WHAT YOU WILL DO = Copy the listing exactly as given. Omit every picture.

DATASET SECTION =
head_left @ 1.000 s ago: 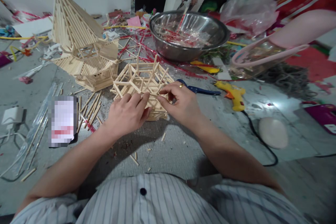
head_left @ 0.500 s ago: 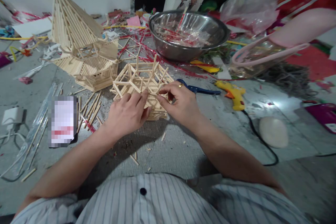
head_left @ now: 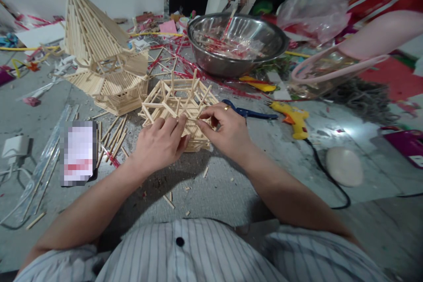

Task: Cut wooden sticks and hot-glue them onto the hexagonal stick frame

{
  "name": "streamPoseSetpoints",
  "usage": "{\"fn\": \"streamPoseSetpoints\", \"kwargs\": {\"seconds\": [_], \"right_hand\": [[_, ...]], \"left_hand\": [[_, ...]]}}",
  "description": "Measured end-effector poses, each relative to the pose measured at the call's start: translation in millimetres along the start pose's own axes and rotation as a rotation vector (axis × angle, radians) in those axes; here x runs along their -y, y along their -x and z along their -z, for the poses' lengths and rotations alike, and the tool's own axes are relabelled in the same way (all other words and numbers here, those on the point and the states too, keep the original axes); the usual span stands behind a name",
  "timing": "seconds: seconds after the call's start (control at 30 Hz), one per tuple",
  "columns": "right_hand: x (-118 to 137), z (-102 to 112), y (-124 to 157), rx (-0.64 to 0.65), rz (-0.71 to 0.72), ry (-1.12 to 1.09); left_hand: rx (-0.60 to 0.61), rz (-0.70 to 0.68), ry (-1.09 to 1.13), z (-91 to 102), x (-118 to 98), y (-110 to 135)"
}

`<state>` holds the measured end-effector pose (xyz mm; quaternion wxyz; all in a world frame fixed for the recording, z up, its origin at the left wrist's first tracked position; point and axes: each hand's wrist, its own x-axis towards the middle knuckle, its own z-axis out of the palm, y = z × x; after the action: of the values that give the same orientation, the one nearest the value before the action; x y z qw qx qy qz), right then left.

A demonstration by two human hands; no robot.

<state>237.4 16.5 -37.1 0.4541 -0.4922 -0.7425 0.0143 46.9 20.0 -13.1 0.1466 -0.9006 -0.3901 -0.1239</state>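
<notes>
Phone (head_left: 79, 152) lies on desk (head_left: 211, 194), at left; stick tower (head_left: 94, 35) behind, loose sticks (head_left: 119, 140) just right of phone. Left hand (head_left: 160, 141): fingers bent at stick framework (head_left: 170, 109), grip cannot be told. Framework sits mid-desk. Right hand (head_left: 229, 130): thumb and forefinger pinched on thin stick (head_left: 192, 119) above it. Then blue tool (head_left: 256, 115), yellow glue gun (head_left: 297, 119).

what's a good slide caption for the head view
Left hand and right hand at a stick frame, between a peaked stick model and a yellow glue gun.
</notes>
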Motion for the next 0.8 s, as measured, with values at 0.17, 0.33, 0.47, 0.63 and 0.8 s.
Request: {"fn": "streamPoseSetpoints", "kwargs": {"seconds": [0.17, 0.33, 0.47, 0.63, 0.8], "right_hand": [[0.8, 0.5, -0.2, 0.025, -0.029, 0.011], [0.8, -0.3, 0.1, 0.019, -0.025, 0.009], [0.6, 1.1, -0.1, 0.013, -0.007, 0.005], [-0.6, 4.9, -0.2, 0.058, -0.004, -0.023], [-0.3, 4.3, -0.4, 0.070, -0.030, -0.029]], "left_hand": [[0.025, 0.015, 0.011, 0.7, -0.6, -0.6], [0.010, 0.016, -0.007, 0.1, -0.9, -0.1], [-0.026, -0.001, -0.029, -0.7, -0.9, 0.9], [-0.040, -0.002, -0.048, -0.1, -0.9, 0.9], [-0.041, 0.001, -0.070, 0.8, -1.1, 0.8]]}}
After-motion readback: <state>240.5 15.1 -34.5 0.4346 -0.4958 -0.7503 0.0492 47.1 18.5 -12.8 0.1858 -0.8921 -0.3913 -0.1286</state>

RESPONSE TO THE TASK =
head_left @ 1.000 s ago: 
head_left @ 0.500 s ago: 
head_left @ now: 

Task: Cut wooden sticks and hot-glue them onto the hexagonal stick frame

{
  "name": "streamPoseSetpoints",
  "usage": "{\"fn\": \"streamPoseSetpoints\", \"kwargs\": {\"seconds\": [_], \"right_hand\": [[_, ...]], \"left_hand\": [[_, ...]]}}",
  "description": "Measured end-effector poses, each relative to the pose measured at the call's start: translation in millimetres along the start pose's own axes and rotation as a rotation vector (axis × angle, radians) in those axes; here x runs along their -y, y along their -x and z along their -z, for the poses' lengths and rotations alike, and the tool's own axes are relabelled in the same way (all other words and numbers here, those on the point and the states too, keep the original axes); the usual span stands behind a name",
  "timing": "seconds: seconds after the call's start (control at 30 Hz), one per tuple",
  "columns": "right_hand: x (-118 to 137), z (-102 to 112), y (-124 to 157), rx (-0.64 to 0.65), rz (-0.71 to 0.72), ry (-1.12 to 1.09); left_hand: rx (-0.60 to 0.61), rz (-0.70 to 0.68), ry (-1.09 to 1.13), z (-91 to 102), x (-118 to 98), y (-110 to 135)"
}

`<state>` holds the measured end-effector pose (xyz mm; quaternion wxyz; all in a world frame fixed for the recording, z up, its origin at the left wrist's first tracked position; point and axes: each hand's wrist, its own x-axis towards the middle knuckle, its own z-axis out of the palm, y = z × x; after the action: of the values that give the same orientation, the one nearest the value before the action; x y z qw qx qy qz), right then left.

A demonstration by two human hands; no robot.

<state>237.4 16.5 -37.1 0.4541 -0.4922 -0.7425 0.0143 46.9 20.0 -13.1 0.1466 -0.9006 -0.3901 -0.1239</state>
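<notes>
Phone (head_left: 79, 152) lies on desk (head_left: 211, 194), at left; stick tower (head_left: 94, 35) behind, loose sticks (head_left: 119, 140) just right of phone. Left hand (head_left: 160, 141): fingers bent at stick framework (head_left: 170, 109), grip cannot be told. Framework sits mid-desk. Right hand (head_left: 229, 130): thumb and forefinger pinched on thin stick (head_left: 192, 119) above it. Then blue tool (head_left: 256, 115), yellow glue gun (head_left: 297, 119).

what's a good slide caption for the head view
Left hand and right hand at a stick frame, between a peaked stick model and a yellow glue gun.
</notes>
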Motion for the next 0.8 s, as measured, with values at 0.17, 0.33, 0.47, 0.63 and 0.8 s.
Request: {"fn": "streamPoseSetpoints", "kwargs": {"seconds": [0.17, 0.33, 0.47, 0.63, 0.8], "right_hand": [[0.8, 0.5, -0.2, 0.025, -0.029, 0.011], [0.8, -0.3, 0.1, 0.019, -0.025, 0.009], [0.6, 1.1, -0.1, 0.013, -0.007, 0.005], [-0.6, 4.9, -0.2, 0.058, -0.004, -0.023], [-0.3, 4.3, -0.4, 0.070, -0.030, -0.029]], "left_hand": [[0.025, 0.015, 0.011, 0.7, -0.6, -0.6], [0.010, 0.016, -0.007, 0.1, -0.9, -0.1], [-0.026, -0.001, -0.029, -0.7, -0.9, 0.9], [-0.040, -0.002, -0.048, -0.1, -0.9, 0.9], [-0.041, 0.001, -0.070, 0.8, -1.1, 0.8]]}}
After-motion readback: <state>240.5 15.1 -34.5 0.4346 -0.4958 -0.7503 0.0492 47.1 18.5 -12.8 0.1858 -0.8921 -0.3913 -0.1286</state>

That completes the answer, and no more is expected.